Copy the JPG and RAW images back onto your camera's memory card and put the card back in the camera. Check the three histograms of the image, you might just see the blue channel is blown out in the blue channel histogram. Now turn on the camera's Highlight Alert and look at the image full sized without the histograms. I'll bet you see the blue lights blinking.

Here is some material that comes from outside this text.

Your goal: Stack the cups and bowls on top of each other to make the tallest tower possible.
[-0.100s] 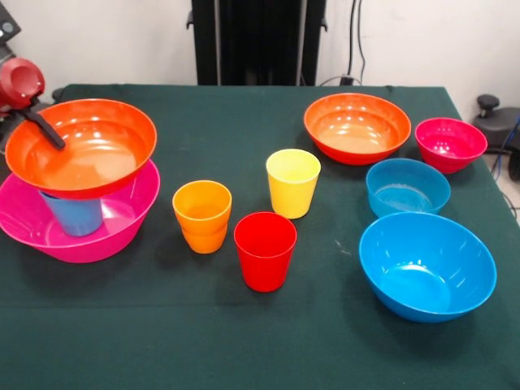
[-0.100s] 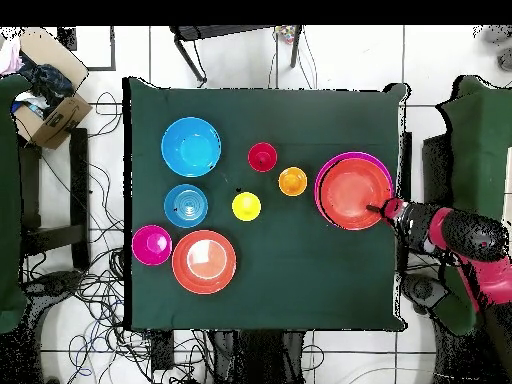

Every camera and every camera sensor has its foibles. Some are more sensitive to one color than another. With Canon it is usually the red channel that blows out first. Sometimes a single color blowing out won't show up in the Luminosity Histogram or with the Highlight Alert so to be safe you need to check the three individual RGB histograms.
 
Thanks for your response.

It still doesn't explain why Lightroom changes which colour is blown if you apply camera calibration. It really does seem to have more to do with ACR's intepretation of the data.
 
Thanks for your response.
It still doesn't explain why Lightroom changes which colour is blown if you apply camera calibration. It really does seem to have more to do with ACR's intepretation of the data.
Different camera profiles change things like exposure, saturation(s), and contrast to try and emulate the camera profile settings. It doesn't surprise me at all that colors that are nearly saturated become saturated and change the color of the blown out lights. The same thing might have happened if you changed the in-camera profile to a different one.